Literature DB >> 20513452

["Syndrome de glissement": clinical description, psychopathological models, and care management].

N Weimann Péru1, J Pellerin.   

Abstract

"Syndrome de glissement", a French geriatric concept, is a serious state of physical and psychological destabilization, including anorexia, malnutrition, withdrawal and opposition. It can be compared to the American "failure to thrive syndrome" although it is a somewhat different and less extensive conception. It occurs after a free period following a disease being cured or a moving event. Considering that it has no known medical etiology and that it presents psychological symptoms, several theories can be considered.

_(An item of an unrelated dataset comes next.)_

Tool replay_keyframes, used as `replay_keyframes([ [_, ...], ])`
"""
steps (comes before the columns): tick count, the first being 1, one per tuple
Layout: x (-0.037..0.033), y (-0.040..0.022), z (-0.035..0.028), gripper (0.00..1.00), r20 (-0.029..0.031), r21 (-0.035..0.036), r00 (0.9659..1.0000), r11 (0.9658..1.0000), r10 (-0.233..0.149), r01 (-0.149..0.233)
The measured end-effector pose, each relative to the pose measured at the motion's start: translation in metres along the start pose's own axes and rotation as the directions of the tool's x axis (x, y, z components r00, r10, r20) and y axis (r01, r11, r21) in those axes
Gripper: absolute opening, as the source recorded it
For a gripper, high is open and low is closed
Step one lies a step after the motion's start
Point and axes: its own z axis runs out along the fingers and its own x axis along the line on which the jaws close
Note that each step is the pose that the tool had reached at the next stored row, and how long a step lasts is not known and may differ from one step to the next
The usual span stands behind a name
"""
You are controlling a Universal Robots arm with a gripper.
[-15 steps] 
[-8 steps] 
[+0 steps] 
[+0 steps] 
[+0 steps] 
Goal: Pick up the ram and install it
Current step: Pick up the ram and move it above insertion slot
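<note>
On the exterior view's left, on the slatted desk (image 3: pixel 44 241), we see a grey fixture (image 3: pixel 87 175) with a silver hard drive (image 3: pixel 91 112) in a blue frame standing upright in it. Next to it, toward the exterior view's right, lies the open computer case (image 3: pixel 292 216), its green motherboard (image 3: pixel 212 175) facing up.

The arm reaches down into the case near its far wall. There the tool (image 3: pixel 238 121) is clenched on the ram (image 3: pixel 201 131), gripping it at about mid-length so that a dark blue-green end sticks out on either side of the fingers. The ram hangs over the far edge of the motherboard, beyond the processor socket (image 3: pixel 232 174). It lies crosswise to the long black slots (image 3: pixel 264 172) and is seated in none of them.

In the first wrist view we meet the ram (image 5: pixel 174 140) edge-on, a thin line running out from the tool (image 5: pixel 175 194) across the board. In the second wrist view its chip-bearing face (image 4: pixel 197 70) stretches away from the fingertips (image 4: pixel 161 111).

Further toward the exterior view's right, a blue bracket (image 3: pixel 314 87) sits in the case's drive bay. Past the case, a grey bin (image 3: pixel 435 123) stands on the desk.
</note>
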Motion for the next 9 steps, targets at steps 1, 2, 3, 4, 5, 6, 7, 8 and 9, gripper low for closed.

It differs from melancholia in several points: clinically, depressive thoughts are not as clear as in melancholia; biologically, there is no history of bipolar disorder and there is a poor response to antidepressants; according to a psychoanalytical model, there no longer appears to be any mental work, unlike in melancholia. Psychopathological mechanisms could be close to essential depression, involving disunion of instincts, and progressive disorganization, with a psychosomatic disorganization following a traumatism. The comparison with anaclitic depression of babies, also proposed for the American failure to thrive syndrome, leads us to question the link between "syndrome de glissement" and early traumatisms such as maternal deprivation. Moreover, it enhances the importance of environment and lack of anaclisis for the onset of a "syndrome de glissement" and its evolution. Relationship between the patient and his/her caretakers is frail and extremely necessary. When the syndrome occurs, relatives and caretakers are submitted to violent feelings, which can give rise to excessive reactions. This is the reason why a third party is required in order to support the caregiver-caregiven couple, which can be the institution. It is the only way caretakers can be supportive enough for the patient. Copyright (c) 2009 L’Encéphale, Paris. Published by Elsevier Masson SAS. All rights reserved.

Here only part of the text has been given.